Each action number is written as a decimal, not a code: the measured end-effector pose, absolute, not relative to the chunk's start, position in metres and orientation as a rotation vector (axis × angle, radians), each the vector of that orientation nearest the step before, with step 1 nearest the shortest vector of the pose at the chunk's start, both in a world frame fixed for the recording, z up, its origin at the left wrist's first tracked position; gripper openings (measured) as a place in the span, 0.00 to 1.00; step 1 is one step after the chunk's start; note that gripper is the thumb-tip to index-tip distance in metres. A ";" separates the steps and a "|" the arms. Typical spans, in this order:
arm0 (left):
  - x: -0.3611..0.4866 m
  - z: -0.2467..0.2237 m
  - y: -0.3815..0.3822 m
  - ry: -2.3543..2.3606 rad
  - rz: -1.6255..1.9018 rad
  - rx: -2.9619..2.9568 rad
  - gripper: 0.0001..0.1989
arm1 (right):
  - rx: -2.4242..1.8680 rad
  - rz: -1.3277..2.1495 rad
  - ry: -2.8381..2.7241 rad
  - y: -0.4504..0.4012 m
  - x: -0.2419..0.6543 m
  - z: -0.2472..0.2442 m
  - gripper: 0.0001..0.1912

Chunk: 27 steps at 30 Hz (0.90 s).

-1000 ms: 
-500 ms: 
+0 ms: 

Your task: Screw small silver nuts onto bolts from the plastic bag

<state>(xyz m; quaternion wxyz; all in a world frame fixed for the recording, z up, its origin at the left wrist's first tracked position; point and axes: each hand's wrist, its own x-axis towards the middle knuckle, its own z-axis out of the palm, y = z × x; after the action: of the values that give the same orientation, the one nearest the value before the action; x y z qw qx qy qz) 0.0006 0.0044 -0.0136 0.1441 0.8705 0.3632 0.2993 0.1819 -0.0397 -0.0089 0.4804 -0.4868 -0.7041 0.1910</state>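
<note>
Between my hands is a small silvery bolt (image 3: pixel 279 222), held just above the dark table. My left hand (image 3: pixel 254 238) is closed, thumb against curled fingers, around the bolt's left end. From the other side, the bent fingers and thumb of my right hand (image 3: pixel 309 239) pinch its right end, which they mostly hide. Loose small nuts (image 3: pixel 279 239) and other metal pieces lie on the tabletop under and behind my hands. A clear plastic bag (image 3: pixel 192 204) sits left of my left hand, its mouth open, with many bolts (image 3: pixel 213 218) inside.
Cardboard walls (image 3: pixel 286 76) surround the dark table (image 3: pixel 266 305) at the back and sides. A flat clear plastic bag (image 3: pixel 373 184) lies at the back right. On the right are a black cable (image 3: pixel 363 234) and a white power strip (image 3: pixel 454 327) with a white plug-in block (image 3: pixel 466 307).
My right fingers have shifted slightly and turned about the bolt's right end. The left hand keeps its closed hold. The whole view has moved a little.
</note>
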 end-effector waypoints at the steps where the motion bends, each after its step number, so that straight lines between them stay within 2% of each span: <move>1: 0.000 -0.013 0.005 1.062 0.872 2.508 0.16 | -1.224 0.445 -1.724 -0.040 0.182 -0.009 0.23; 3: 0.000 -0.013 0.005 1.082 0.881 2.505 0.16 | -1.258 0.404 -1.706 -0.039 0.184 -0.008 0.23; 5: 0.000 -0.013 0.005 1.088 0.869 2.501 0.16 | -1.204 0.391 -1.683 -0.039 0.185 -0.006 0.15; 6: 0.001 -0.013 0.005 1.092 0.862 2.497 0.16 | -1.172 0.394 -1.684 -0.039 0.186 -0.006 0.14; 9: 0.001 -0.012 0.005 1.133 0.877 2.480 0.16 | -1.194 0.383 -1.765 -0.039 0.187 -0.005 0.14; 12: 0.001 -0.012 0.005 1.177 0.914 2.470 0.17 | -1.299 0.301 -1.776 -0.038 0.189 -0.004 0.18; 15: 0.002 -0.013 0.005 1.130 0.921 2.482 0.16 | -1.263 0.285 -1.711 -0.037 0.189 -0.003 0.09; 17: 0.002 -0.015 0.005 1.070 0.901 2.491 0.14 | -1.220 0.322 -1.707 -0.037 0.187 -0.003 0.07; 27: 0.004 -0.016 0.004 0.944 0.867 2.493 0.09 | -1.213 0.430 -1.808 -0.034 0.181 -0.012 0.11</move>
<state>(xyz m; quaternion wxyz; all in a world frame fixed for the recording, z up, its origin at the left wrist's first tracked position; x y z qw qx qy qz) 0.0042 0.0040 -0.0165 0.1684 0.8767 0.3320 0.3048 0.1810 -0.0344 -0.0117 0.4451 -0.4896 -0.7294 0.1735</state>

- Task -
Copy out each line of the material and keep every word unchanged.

- Your response -
Each action number is written as a decimal, not a code: the measured end-effector pose, absolute, not relative to the chunk's start, position in metres and orientation as a rotation vector (axis × angle, radians), each the vector of that orientation nearest the step before, with step 1 nearest the shortest vector of the pose at the chunk's start, both in a world frame fixed for the recording, z up, its origin at the left wrist's first tracked position; gripper openings (measured) as a place in the span, 0.00 to 1.00; step 1 is one step after the chunk's start; note that gripper is the thumb-tip to index-tip distance in metres. A ";" separates the steps and a "|" the arms. Typical spans, in this order:
arm0 (left):
  - x: -0.3611..0.4866 m
  - z: -0.2467..0.2237 m
  - y: -0.3815..0.3822 m
  - ry: -2.3543..2.3606 rad
  - rz: -1.6255..1.9018 rad
  - rx: -2.9619..2.9568 rad
  - gripper: 0.0001..0.1989
arm1 (right):
  - rx: -2.4242..1.8680 rad
  - rz: -1.3277..2.1495 rad
  - ry: -2.8381..2.7241 rad
  - y: -0.4504..0.4012 m
  - x: -0.2419..0.6543 m
  - z: -0.2472..0.2442 m
  - gripper: 0.0001..0.1912

Chunk: 27 steps at 30 Hz (0.90 s).

-1000 ms: 
-500 ms: 
+0 ms: 

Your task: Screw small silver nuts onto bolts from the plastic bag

<state>(xyz m; quaternion wxyz; all in a world frame fixed for the recording, z up, its origin at the left wrist's first tracked position; point and axes: each hand's wrist, its own x-axis towards the middle knuckle, its own z-axis out of the palm, y = z × x; after the action: of the values that give the same orientation, the one nearest the value before the action; x y z qw qx qy qz) 0.0006 0.0044 -0.0136 0.1441 0.8705 0.3632 0.2993 0.1819 -0.0397 -0.0089 0.4804 -0.4868 -0.7041 0.1910</state>
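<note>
Between my hands is a small silvery bolt (image 3: pixel 279 222), held just above the dark table. My left hand (image 3: pixel 254 238) is closed, thumb against curled fingers, around the bolt's left end. From the other side, the bent fingers and thumb of my right hand (image 3: pixel 309 239) pinch its right end, which they mostly hide. Loose small nuts (image 3: pixel 279 239) and other metal pieces lie on the tabletop under and behind my hands. A clear plastic bag (image 3: pixel 192 204) sits left of my left hand, its mouth open, with many bolts (image 3: pixel 213 218) inside.
Cardboard walls (image 3: pixel 286 76) surround the dark table (image 3: pixel 266 305) at the back and sides. A flat clear plastic bag (image 3: pixel 373 184) lies at the back right. On the right are a black cable (image 3: pixel 363 234) and a white power strip (image 3: pixel 454 327) with a white plug-in block (image 3: pixel 466 307).
My right fingers have shifted slightly and turned about the bolt's right end. The left hand keeps its closed hold. The whole view has moved a little.
</note>
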 end-effector waypoints at the steps where the motion bends, each after its step number, so that straight lines between them stay within 2% of each span: <move>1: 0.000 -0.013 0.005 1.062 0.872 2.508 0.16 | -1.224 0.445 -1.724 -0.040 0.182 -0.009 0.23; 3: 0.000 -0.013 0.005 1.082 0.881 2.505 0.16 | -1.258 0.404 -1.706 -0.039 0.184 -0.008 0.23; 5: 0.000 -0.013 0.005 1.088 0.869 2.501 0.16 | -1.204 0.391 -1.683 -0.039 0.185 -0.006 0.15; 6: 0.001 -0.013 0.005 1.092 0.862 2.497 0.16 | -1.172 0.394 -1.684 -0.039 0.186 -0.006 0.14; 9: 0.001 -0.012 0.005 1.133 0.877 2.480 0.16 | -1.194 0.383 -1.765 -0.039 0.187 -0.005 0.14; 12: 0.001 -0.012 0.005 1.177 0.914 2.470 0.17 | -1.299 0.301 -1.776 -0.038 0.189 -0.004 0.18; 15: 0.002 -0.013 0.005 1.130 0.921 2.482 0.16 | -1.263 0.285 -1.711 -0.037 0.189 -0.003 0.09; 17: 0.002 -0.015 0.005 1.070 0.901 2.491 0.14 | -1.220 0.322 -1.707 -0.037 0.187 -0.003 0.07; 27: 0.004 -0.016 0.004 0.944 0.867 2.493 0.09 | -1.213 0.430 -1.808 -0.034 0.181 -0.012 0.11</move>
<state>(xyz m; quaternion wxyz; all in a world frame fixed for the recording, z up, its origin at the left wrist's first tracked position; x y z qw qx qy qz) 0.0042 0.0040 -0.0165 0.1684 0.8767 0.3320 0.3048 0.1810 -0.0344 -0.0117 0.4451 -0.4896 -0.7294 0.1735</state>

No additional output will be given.